WORK TASK: Your answer should be the line containing "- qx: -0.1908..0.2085" and each line after it through the end of the data below, repeated exactly.
** Opening INPUT DATA block **
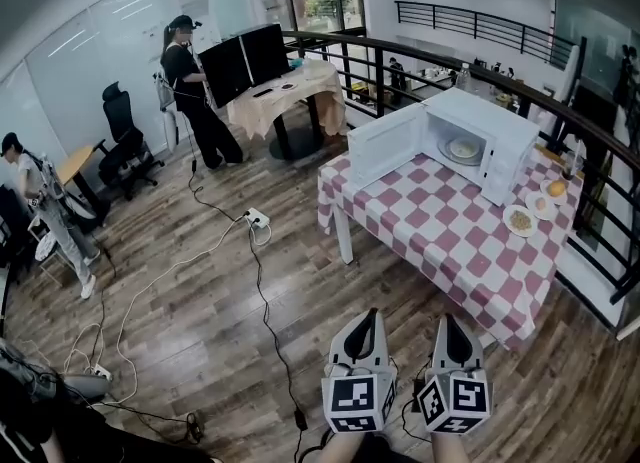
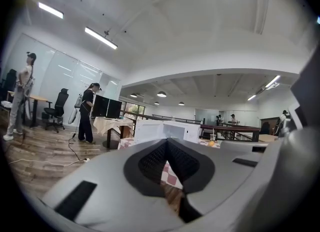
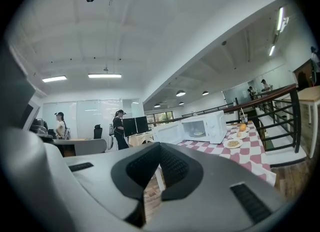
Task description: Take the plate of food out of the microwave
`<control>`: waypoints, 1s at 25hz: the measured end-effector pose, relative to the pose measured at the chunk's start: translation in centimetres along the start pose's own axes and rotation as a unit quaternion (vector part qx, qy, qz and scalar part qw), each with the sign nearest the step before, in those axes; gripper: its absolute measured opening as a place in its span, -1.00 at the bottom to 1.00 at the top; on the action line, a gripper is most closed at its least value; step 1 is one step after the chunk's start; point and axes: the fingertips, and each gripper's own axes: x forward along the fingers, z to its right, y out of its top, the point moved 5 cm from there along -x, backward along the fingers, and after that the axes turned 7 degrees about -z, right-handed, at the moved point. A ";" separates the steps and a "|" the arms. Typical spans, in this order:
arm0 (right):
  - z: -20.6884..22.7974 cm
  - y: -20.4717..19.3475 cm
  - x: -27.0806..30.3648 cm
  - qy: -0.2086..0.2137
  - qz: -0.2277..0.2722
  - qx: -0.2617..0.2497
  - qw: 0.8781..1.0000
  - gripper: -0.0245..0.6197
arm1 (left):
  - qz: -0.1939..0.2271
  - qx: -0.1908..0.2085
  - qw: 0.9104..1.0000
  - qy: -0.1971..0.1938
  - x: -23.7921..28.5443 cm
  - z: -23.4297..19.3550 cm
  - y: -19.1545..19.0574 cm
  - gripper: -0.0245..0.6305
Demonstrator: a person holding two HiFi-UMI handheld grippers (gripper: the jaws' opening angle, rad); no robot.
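The left claw point(image 1: 369, 319) and right claw point(image 1: 446, 323) are both pressed together and empty, over the wooden floor point(image 1: 200, 291), well apart from the checkered table point(image 1: 420, 236). The plate of food point(image 1: 463, 149) sits inside the white microwave point(image 1: 500, 121) on that table, whose door point(image 1: 385, 143) is swung open.

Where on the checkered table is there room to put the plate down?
The wide stretch of checkered cloth in front of the open microwave, out to the table's near edge, is bare. The end right of the microwave is crowded: two small plates and an orange sit there.
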 end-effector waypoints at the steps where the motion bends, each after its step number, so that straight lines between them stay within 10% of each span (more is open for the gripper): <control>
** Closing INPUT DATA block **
YOUR RESPONSE:
  - qx: -0.1908..0.2085
  - qw: 0.9104..1.0000
  - qy: -0.1971..0.1938
  - x: -23.7921..28.5443 cm
  - z: -23.4297..19.3550 cm
  - y: -19.1545..19.0574 cm
  - gripper: -0.0245..0.6305
Demonstrator: a person holding two HiFi-UMI handheld grippers (gripper: the jaws' opening angle, rad); no robot.
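The left claw point(image 1: 369, 319) and right claw point(image 1: 446, 323) are both pressed together and empty, over the wooden floor point(image 1: 200, 291), well apart from the checkered table point(image 1: 420, 236). The plate of food point(image 1: 463, 149) sits inside the white microwave point(image 1: 500, 121) on that table, whose door point(image 1: 385, 143) is swung open.

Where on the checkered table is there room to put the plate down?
The wide stretch of checkered cloth in front of the open microwave, out to the table's near edge, is bare. The end right of the microwave is crowded: two small plates and an orange sit there.
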 end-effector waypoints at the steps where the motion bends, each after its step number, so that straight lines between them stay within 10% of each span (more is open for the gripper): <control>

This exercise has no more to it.